▸ Aim of the exercise
Among the records below, which lines contain the string "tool"? Report them.

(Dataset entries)

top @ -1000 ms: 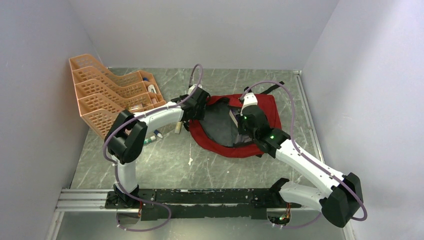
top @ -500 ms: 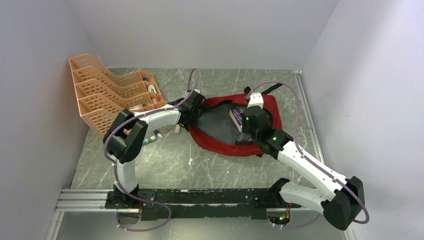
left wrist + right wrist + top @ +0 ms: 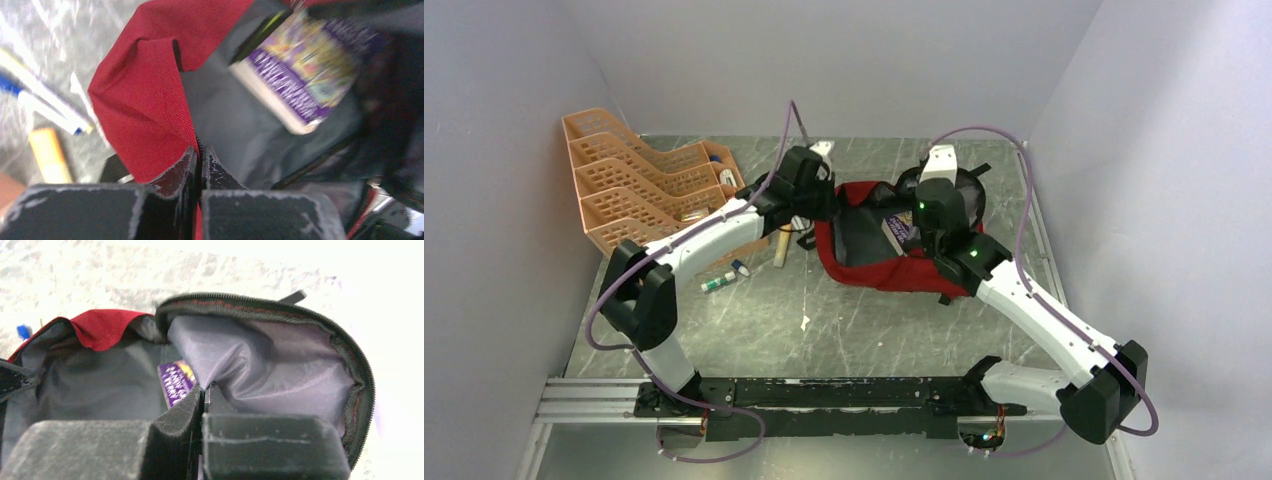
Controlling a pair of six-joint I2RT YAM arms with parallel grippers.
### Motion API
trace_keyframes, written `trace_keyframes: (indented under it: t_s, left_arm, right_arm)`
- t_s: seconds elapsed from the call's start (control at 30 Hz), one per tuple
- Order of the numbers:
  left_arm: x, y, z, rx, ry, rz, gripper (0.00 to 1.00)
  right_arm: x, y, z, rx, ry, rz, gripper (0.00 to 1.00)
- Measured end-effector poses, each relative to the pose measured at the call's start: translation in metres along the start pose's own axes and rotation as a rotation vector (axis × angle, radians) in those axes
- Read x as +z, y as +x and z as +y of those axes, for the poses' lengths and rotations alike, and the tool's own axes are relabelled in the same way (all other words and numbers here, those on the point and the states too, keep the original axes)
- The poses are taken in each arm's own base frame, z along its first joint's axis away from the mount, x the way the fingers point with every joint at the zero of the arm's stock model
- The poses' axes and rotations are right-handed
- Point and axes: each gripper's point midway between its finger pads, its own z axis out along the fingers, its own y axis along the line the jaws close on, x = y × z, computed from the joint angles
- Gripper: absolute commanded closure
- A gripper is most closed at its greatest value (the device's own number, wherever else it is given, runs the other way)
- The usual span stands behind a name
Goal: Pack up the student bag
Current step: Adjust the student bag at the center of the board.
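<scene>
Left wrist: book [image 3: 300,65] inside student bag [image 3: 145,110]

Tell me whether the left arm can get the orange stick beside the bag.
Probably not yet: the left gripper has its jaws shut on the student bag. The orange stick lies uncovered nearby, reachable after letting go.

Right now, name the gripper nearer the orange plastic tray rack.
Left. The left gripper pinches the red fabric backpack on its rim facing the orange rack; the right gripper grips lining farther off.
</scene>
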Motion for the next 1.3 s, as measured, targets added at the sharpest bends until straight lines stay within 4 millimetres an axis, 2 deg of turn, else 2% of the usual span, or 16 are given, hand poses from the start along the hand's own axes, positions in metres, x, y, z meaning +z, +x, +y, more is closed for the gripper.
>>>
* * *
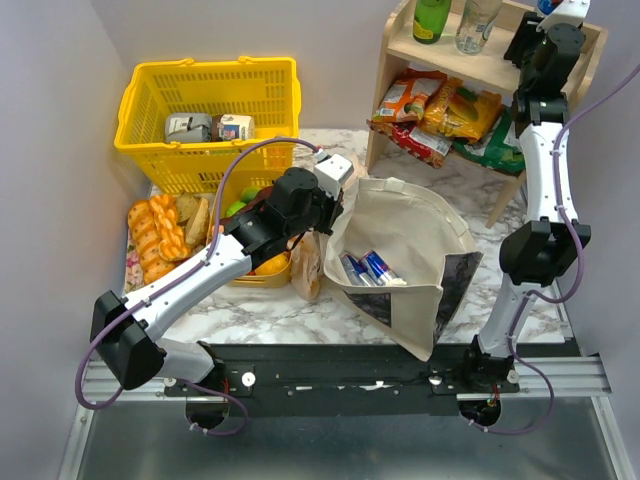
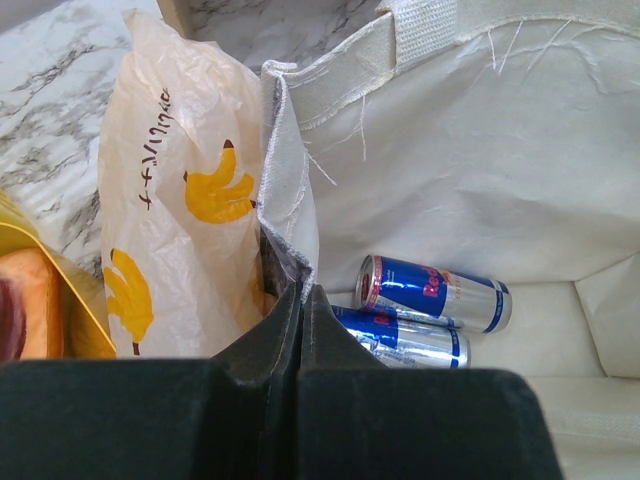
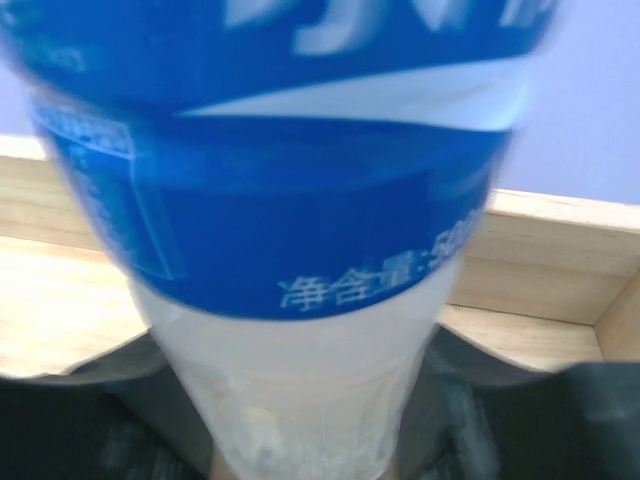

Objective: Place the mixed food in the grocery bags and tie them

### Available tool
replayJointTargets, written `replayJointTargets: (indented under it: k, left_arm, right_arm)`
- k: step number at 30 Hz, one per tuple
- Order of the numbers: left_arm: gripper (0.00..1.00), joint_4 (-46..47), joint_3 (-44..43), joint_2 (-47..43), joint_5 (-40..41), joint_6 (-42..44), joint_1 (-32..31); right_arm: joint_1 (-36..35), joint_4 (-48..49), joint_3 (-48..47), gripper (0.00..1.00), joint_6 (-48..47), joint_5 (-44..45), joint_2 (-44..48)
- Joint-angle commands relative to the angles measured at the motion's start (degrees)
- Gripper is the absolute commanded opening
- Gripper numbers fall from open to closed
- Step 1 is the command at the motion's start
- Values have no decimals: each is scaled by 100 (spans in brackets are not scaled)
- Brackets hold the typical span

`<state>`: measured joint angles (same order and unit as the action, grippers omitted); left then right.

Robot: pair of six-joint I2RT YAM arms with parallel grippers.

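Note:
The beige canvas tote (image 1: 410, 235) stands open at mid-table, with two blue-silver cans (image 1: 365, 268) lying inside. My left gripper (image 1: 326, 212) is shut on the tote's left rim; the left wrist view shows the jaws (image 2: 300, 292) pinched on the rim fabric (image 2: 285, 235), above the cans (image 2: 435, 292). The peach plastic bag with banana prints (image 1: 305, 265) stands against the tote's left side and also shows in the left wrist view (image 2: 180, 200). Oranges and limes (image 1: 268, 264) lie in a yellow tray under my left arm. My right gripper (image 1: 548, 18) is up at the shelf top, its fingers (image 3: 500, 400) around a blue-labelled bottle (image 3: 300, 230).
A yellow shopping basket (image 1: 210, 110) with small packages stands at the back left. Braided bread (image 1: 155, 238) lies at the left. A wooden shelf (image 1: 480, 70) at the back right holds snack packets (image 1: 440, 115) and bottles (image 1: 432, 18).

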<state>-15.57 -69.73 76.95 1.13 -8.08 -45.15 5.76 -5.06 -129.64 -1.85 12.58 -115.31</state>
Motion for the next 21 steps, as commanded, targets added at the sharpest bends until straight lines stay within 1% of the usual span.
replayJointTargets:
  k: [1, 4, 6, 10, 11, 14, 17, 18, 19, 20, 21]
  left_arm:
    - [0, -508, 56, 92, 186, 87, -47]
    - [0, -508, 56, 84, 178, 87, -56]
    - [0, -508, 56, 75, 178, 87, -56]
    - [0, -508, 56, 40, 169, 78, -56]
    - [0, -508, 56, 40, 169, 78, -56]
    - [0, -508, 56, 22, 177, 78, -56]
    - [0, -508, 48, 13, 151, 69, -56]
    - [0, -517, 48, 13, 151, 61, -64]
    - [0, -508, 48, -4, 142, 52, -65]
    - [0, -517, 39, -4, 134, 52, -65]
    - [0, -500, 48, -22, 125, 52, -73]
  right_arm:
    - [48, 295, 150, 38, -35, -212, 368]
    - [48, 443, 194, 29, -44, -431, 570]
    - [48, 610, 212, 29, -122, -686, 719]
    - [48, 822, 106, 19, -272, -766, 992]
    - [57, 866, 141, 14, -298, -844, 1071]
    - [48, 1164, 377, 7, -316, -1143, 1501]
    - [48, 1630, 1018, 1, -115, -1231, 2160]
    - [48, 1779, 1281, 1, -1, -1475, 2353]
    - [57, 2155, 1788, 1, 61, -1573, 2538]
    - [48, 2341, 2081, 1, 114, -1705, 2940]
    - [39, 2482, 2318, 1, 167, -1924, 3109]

▸ Result for this task
- Read x as +z, y as +x and z as +y of those axes, for the poses' lengths and rotations alike, and the tool's own axes are relabelled in the same way (all other words and numbers here, those on the point and the states too, keep the original axes)
### Available tool

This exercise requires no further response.